La Coupe du monde de football, qui débutera le 11 juin et sera co-organisée par les États-Unis, le Canada et le Mexique, fait déjà face à de vives critiques concernant son organisation et le coût jugé excessif des billets. Aux États-Unis, les procureures générales de New York et du New Jersey ont annoncé l’ouverture d’une enquête portant sur les « pratiques de billetterie de la Fifa ».
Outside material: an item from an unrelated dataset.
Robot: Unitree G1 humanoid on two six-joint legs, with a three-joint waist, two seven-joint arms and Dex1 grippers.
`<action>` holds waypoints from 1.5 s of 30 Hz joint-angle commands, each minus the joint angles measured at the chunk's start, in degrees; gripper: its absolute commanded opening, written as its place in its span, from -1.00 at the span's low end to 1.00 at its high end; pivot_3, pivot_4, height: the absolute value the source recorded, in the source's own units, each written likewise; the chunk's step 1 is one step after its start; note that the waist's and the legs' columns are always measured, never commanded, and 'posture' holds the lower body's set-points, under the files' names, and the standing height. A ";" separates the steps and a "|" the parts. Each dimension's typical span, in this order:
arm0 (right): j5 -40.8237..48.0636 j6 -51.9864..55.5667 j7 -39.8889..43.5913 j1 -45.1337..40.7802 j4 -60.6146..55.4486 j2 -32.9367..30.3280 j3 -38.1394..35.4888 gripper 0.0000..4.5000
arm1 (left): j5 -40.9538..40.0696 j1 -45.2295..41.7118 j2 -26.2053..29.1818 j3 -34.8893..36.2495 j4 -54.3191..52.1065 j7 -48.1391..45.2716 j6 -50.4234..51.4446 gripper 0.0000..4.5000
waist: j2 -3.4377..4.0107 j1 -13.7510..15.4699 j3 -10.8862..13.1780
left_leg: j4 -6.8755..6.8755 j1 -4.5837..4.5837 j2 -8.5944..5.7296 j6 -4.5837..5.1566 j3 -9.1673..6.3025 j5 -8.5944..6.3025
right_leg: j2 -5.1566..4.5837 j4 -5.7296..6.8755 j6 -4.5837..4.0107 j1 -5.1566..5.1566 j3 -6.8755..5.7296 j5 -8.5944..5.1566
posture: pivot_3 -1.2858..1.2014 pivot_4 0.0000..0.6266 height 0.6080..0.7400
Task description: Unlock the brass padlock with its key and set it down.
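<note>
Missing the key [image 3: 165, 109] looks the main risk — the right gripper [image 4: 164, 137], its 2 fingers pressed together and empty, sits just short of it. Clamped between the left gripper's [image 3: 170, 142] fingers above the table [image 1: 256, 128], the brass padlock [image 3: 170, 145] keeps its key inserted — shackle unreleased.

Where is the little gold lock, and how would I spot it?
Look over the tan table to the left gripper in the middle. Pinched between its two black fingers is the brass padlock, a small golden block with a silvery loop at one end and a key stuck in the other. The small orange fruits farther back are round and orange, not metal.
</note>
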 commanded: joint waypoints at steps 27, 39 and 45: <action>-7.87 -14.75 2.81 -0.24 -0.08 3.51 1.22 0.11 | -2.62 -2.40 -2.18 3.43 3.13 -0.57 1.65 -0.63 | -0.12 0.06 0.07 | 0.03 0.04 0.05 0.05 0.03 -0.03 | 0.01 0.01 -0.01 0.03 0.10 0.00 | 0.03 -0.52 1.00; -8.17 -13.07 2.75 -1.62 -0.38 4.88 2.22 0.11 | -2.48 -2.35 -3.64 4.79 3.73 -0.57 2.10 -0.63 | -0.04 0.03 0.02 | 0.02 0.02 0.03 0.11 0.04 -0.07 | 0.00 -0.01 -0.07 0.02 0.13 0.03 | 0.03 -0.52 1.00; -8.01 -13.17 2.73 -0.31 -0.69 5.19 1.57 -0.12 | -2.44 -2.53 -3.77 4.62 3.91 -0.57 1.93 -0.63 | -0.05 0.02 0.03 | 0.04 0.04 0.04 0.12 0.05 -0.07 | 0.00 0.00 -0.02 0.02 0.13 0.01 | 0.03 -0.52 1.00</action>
Cette procédure concerne notamment les huit rencontres prévues au MetLife Stadium, dans le New Jersey, dont la finale du 19 juillet. Les autorités cherchent à déterminer si des irrégularités ont eu lieu dans l’attribution des places, après que plusieurs supporters ont signalé avoir reçu des sièges différents de ceux initialement choisis.
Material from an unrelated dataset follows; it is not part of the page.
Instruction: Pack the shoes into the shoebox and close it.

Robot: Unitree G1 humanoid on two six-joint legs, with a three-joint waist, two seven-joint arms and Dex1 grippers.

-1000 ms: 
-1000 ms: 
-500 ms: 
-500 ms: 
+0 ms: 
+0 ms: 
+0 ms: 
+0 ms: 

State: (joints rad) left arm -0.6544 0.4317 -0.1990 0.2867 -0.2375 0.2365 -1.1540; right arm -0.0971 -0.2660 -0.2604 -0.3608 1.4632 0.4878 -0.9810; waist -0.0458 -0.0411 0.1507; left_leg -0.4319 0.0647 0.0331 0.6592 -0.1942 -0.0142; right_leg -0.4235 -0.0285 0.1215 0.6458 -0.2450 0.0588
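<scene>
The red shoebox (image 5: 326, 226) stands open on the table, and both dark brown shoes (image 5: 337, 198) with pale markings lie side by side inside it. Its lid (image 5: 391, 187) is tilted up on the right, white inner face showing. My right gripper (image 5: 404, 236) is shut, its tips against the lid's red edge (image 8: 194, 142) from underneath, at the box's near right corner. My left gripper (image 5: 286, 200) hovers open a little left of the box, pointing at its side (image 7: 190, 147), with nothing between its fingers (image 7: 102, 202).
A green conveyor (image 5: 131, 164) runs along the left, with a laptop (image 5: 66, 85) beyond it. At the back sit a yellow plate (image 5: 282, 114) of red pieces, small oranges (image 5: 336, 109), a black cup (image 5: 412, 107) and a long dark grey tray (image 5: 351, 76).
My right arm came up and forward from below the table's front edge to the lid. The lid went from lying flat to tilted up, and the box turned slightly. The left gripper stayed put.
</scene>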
Coupe du monde 2026 :polémique sur les tarifs et accusations de dérives
Au cœur des critiques, le système de répartition des billets est particulièrement contesté. Le stade avait initialement été divisé en quatre grandes catégories de places, mais la FIFA a ensuite introduit de nouvelles sous-catégories au cours de la vente. Cette modification aurait entraîné le reclassement de certains acheteurs vers des emplacements moins favorables, sans compensation.
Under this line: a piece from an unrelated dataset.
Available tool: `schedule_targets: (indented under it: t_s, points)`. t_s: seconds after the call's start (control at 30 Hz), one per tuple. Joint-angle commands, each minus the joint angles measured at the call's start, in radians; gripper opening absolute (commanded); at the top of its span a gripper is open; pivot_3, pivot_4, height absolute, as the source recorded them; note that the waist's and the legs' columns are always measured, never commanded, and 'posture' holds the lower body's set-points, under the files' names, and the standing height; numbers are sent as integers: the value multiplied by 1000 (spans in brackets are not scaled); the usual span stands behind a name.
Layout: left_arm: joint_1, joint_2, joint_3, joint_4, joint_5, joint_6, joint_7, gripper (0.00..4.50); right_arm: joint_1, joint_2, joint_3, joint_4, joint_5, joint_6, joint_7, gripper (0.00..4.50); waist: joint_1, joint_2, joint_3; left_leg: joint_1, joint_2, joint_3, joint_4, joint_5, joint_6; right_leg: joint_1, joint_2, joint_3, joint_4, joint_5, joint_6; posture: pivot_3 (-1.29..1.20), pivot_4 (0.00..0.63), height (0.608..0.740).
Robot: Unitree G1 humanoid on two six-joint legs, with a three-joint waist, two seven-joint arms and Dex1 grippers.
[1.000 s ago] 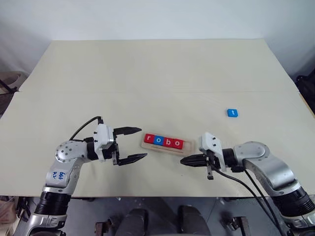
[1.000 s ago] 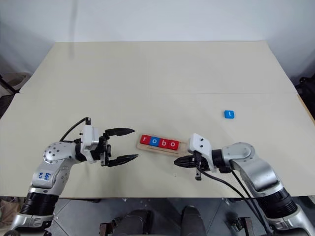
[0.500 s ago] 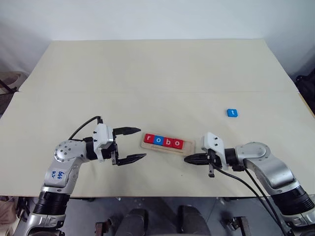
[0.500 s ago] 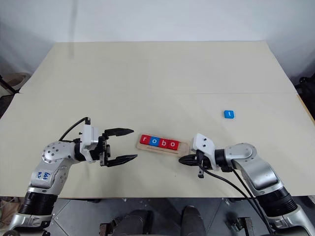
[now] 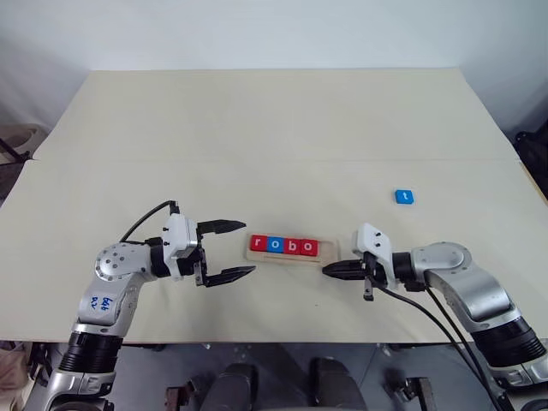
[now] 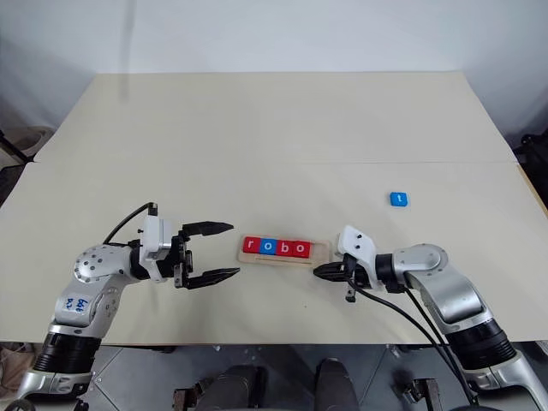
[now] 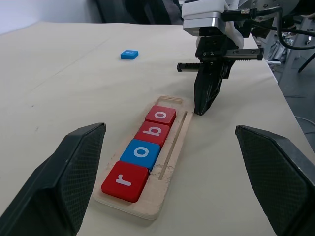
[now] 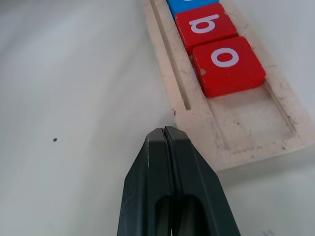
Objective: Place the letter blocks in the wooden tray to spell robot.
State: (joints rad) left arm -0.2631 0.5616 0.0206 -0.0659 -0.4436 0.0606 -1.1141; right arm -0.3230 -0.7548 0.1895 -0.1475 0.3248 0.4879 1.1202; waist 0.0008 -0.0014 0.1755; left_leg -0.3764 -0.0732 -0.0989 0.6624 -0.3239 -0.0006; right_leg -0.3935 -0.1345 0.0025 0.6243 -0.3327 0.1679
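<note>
Pale beige table (image 5: 274, 128) against white wall, wood tray (image 5: 330, 253) near front edge holding r-o-b-o blocks (image 5: 283, 246), blue t (image 5: 404, 197) loose off right; left tool (image 5: 229, 251) spread wide, right tool (image 5: 327, 270) clenched empty beside tray.

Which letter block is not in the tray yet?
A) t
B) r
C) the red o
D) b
A: the blue t block lies alone on the table, far from the tray, whose last slot, past the r, o, b and o, is empty.
</note>
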Motion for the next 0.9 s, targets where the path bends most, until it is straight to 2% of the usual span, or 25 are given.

Par ailleurs, l’association européenne de supporters FSE dénonce de fortes dérives, accusant l’instance dirigeante du football mondial « d’extorsion » et de « trahison monumentale ». Elle évoque des billets revendus à plusieurs centaines de dollars, et jusqu’à 2 millions de dollars pour la finale sur des plateformes de revente. La FIFA, de son côté, justifie sa politique tarifaire par une adaptation à la demande du marché.